▶ [Your objective]:
Beneath this task are records; print exactly the stretch of them from the line with "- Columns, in" through the line with "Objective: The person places", both ends included.

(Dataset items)
┄┄┄┄┄┄
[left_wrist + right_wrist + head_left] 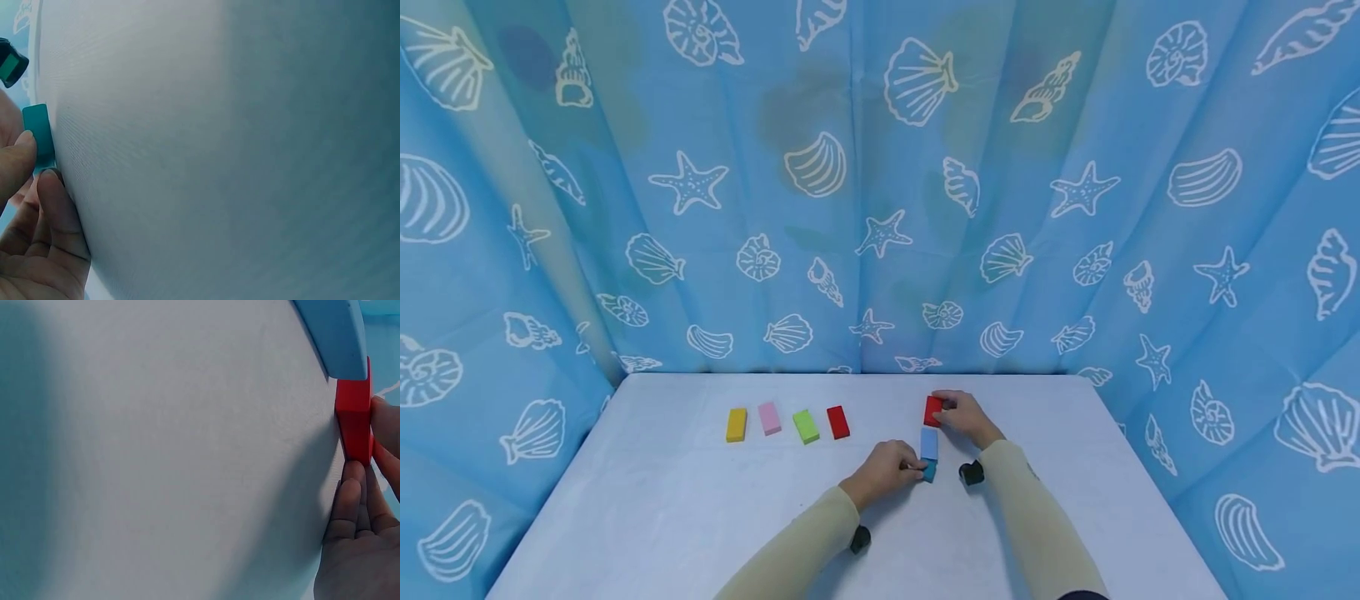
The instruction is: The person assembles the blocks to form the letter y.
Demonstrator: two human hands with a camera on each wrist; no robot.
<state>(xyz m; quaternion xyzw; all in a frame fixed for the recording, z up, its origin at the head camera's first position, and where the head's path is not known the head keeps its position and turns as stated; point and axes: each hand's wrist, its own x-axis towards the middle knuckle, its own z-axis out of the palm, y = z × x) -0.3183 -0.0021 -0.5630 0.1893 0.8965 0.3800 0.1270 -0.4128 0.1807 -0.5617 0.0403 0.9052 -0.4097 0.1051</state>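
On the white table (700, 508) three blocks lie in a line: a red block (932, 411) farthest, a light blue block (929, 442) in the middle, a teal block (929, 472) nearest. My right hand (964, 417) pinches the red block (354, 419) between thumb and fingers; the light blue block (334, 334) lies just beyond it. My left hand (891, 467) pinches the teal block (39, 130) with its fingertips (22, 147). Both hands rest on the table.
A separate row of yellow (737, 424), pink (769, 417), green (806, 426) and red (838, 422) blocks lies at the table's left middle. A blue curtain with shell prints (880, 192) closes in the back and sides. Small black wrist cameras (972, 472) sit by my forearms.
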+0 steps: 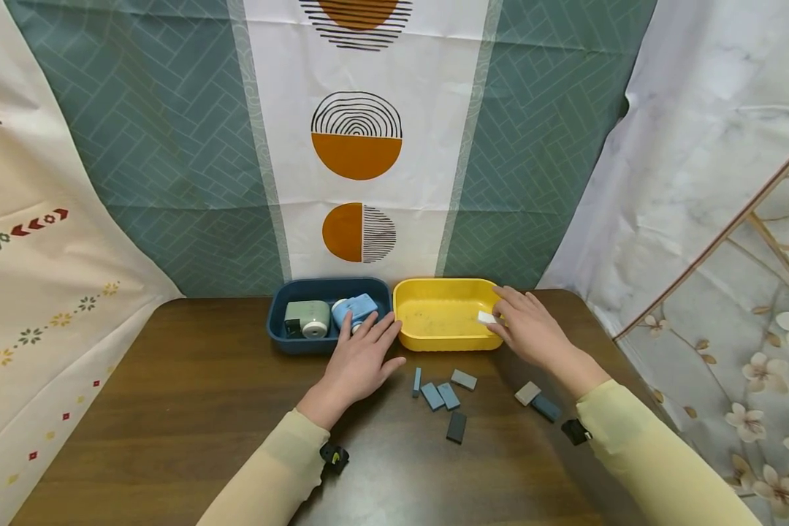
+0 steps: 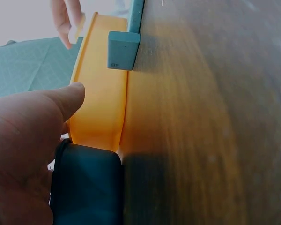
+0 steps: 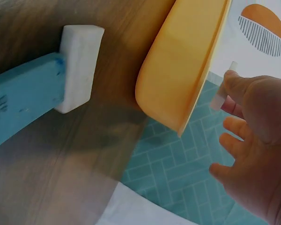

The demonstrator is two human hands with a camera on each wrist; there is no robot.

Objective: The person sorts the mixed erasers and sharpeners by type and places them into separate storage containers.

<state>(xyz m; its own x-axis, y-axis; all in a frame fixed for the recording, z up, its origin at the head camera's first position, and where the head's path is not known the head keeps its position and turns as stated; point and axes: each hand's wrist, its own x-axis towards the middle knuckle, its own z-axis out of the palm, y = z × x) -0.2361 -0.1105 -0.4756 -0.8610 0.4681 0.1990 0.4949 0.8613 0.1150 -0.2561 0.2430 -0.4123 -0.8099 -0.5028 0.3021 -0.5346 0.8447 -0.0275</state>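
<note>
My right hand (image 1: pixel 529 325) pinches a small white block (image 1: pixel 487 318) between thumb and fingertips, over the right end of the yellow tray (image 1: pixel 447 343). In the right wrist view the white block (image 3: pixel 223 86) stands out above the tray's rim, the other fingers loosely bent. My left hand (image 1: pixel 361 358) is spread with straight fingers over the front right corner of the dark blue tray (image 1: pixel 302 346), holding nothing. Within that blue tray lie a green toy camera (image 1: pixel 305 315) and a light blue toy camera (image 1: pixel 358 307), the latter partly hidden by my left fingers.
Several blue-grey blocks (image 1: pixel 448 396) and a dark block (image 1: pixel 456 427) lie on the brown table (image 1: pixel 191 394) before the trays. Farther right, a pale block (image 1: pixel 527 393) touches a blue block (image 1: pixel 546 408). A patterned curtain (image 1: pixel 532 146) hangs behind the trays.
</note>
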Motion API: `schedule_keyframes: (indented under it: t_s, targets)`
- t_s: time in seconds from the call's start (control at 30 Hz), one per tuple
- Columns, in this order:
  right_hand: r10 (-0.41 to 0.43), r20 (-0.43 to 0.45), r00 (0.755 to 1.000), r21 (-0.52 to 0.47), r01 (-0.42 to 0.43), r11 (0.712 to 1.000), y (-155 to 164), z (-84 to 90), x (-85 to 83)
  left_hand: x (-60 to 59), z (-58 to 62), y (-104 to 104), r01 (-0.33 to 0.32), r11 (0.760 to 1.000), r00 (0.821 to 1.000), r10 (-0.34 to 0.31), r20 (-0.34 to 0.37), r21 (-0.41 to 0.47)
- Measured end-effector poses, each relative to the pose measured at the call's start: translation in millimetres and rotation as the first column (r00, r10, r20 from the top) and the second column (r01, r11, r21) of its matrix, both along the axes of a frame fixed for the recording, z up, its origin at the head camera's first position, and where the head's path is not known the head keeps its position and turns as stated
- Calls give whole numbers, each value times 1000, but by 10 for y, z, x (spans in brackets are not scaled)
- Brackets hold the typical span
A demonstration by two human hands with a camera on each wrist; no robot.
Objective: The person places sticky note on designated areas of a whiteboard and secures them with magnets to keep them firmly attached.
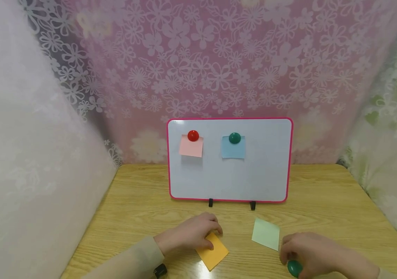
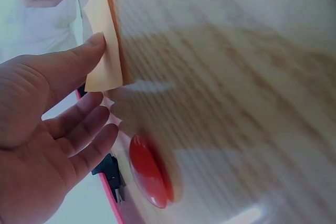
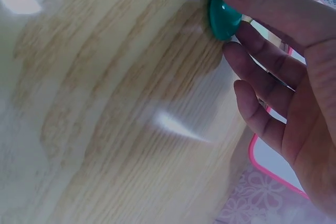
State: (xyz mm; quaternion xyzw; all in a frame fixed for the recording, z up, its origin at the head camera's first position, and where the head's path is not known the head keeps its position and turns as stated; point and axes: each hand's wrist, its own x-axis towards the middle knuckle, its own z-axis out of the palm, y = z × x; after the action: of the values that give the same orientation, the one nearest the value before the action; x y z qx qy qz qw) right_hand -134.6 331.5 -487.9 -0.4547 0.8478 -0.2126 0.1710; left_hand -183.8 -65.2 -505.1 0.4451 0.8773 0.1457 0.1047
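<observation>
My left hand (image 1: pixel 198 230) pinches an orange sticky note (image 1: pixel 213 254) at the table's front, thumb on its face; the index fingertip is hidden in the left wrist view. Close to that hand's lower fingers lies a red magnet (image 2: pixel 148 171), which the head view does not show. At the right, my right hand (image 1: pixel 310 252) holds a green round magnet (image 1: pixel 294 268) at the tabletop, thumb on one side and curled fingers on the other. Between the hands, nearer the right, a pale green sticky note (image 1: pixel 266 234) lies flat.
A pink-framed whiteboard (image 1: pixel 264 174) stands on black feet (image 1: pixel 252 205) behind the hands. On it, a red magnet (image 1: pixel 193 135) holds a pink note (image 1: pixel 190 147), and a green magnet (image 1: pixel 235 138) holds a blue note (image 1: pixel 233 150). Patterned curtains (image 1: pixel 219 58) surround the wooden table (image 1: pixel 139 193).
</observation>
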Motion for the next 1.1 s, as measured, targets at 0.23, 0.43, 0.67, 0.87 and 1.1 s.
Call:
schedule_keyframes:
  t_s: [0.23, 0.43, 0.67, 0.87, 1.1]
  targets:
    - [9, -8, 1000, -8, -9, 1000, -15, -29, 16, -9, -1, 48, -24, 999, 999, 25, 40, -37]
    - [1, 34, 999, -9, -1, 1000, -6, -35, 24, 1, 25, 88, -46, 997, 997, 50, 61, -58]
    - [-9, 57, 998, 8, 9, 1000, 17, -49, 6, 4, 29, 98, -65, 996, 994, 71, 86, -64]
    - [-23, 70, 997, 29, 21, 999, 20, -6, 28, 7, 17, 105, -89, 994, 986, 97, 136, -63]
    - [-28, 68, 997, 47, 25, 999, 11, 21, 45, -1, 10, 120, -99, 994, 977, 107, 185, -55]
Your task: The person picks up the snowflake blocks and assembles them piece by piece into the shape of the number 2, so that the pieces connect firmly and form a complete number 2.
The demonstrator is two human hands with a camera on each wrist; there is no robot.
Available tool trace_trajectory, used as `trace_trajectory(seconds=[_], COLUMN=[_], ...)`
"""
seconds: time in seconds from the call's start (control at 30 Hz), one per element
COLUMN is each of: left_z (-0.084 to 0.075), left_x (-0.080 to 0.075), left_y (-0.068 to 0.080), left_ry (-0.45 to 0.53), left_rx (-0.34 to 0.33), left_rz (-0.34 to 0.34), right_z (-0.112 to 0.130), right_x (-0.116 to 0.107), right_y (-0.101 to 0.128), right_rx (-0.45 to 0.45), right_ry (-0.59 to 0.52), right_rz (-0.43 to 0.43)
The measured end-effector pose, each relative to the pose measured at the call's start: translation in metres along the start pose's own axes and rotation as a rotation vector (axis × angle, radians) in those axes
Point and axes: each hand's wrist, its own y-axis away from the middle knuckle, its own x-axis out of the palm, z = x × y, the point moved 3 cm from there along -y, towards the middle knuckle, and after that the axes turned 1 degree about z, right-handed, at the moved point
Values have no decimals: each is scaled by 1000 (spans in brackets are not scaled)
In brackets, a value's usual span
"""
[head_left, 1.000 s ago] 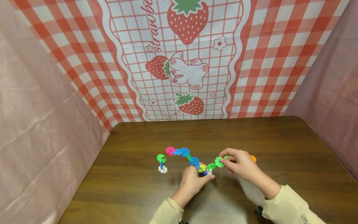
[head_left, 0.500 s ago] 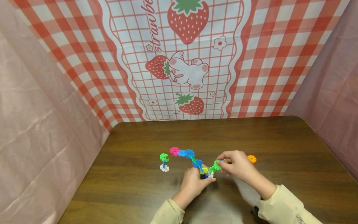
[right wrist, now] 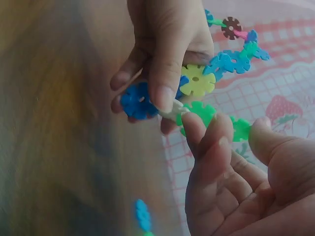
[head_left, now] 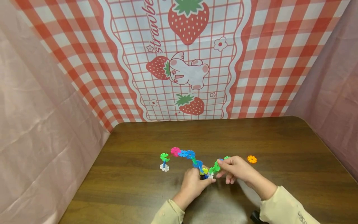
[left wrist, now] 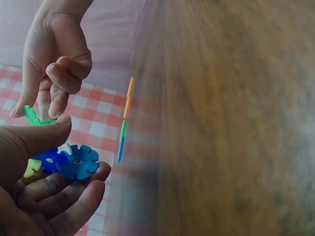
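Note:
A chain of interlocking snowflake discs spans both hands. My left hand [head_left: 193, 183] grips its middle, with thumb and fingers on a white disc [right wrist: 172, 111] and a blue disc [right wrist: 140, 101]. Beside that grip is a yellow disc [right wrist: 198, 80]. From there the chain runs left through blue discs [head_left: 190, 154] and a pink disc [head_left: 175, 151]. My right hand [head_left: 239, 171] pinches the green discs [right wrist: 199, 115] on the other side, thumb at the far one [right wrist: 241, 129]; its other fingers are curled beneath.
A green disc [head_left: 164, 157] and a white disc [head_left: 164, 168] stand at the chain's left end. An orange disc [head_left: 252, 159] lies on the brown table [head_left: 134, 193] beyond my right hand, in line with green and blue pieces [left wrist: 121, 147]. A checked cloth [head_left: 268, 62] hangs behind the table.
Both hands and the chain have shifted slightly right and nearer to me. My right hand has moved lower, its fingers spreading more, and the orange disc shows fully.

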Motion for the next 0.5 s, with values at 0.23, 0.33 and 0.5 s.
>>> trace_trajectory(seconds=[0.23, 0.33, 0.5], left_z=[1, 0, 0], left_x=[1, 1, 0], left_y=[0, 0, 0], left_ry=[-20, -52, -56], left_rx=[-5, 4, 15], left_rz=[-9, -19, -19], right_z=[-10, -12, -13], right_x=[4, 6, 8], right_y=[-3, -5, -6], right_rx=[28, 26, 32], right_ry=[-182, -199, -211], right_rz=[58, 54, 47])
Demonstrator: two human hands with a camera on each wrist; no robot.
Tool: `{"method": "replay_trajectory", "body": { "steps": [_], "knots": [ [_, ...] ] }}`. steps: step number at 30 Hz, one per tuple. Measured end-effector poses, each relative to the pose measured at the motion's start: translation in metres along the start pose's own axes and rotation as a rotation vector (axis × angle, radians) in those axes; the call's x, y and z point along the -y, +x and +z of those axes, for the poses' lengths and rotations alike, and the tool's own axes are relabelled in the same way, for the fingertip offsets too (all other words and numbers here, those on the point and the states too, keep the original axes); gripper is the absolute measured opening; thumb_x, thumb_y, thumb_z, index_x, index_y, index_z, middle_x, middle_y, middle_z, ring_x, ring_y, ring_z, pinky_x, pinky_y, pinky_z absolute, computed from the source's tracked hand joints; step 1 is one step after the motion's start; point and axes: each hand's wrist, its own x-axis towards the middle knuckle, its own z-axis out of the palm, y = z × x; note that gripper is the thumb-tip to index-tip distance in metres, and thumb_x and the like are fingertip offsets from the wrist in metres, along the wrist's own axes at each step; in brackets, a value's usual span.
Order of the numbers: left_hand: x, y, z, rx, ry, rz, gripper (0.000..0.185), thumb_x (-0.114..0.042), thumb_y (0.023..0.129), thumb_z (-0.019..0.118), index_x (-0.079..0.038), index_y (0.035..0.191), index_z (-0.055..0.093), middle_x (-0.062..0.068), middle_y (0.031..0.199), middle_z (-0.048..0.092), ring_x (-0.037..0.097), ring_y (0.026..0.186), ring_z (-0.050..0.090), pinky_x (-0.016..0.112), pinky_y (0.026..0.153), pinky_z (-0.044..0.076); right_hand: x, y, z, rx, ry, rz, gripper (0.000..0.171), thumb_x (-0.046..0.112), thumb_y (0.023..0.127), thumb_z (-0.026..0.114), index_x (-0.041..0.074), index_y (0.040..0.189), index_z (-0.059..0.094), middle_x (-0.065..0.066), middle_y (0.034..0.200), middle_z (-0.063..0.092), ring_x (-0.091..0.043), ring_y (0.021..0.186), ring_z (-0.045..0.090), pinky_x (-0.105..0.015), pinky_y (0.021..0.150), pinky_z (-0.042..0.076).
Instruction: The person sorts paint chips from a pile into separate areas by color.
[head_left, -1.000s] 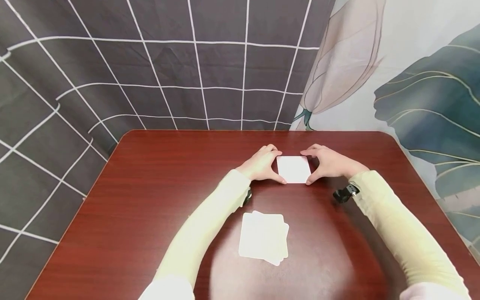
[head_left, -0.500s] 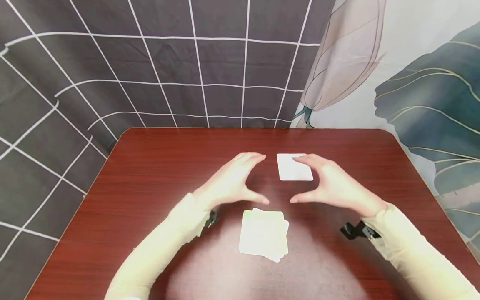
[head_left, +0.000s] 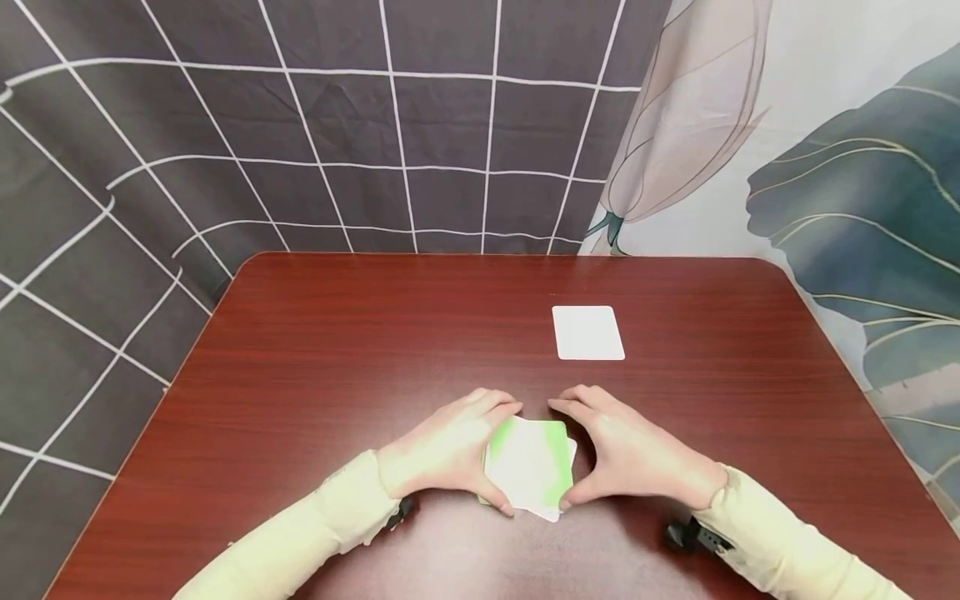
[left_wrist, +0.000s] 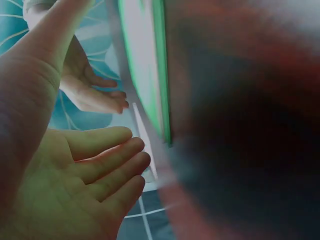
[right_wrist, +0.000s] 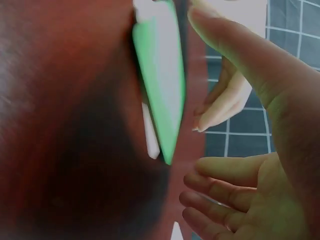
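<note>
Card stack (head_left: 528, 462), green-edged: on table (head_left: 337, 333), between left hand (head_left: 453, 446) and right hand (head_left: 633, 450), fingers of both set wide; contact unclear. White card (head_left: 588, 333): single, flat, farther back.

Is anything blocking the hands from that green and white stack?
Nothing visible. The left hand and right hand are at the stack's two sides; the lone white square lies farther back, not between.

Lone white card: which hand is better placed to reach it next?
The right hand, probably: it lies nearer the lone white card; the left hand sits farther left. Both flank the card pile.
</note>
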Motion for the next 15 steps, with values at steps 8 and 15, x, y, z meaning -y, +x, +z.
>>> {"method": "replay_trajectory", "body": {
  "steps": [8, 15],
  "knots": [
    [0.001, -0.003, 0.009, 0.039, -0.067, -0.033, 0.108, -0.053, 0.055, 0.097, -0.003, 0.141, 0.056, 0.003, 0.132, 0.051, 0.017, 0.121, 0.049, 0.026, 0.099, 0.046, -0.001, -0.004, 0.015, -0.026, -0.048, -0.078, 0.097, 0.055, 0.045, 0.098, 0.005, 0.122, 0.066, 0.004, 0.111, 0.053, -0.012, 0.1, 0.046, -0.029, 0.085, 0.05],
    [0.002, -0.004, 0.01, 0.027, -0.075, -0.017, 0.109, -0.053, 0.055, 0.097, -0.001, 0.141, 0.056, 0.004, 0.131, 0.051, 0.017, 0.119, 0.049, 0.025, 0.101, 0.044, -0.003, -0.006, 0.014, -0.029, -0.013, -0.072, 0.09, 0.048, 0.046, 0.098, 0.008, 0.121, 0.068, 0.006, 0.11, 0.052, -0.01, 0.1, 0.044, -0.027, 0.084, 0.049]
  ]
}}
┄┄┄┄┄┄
▶ [Answer to this exercise]:
- Columns, in this order:
  right_hand: r10 (-0.41 to 0.43), r20 (-0.43 to 0.45), r00 (0.755 to 1.000), r21 (-0.52 to 0.47), r01 (-0.42 to 0.43), r11 (0.712 to 1.000), y (-155 to 164), z (-84 to 90), x (-85 to 83)
  left_hand: x (-60 to 59), z (-58 to 62), y (-104 to 104), r01 (-0.33 to 0.32), r11 (0.760 to 1.000), r00 (0.821 to 1.000), r10 (-0.34 to 0.31), r20 (-0.34 to 0.37), r21 (-0.41 to 0.47)
- Measured end-effector poses, each relative to the pose measured at the call's start: translation in millimetres and rotation as the first column (r00, r10, r20 from the top) and the second column (r01, r11, r21) of its matrix, both along the axes of a frame fixed for the recording, z up, its origin at the head camera's first position, and where the head's path is not known the head keeps its position and turns as stated
- Calls give whole numbers, each value times 1000, but by 10 for y, z, x (spans in brackets are not scaled)
- Brackets hold the typical span
A demonstration by two human hands with a camera on each wrist; no robot.
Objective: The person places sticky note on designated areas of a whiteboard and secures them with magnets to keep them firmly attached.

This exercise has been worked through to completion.